*What this task involves:* Check every line of the data below for the string "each", and copy the ones that hold it.

*Dataset excerpt:*

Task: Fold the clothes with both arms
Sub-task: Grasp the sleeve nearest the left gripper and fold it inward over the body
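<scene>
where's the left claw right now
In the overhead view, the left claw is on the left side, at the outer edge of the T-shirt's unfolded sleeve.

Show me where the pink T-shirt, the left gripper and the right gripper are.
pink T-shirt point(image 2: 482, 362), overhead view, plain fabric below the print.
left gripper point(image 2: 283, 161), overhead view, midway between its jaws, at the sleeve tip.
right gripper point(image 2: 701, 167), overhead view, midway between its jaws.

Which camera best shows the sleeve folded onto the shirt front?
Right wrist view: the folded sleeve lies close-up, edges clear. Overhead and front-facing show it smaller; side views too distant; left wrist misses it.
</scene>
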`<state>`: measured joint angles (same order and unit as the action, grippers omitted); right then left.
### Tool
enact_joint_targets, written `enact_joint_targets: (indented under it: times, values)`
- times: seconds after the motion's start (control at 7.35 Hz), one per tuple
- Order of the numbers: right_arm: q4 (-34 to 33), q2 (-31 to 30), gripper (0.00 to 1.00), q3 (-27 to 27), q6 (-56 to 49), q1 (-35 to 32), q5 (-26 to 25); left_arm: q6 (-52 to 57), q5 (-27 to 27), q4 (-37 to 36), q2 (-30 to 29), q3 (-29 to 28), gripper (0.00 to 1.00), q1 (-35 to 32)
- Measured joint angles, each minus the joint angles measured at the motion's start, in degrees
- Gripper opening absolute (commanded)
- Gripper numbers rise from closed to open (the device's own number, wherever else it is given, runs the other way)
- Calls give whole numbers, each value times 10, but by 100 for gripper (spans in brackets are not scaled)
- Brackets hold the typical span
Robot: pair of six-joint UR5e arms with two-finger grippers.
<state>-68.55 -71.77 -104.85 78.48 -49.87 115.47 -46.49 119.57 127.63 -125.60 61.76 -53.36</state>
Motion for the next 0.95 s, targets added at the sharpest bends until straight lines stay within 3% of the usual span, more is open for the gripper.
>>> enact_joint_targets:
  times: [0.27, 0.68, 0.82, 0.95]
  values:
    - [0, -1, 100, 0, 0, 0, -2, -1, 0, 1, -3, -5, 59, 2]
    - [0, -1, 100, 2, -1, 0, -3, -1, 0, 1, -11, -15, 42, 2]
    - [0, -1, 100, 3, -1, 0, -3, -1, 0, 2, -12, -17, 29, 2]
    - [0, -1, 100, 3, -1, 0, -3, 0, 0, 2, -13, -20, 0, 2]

*Response to the exercise:*
- Measured joint angles, each minus the joint angles measured at the motion's start, in degrees
- Calls give whole numbers, each value times 10, but by 100 for gripper (spans in brackets are not scaled)

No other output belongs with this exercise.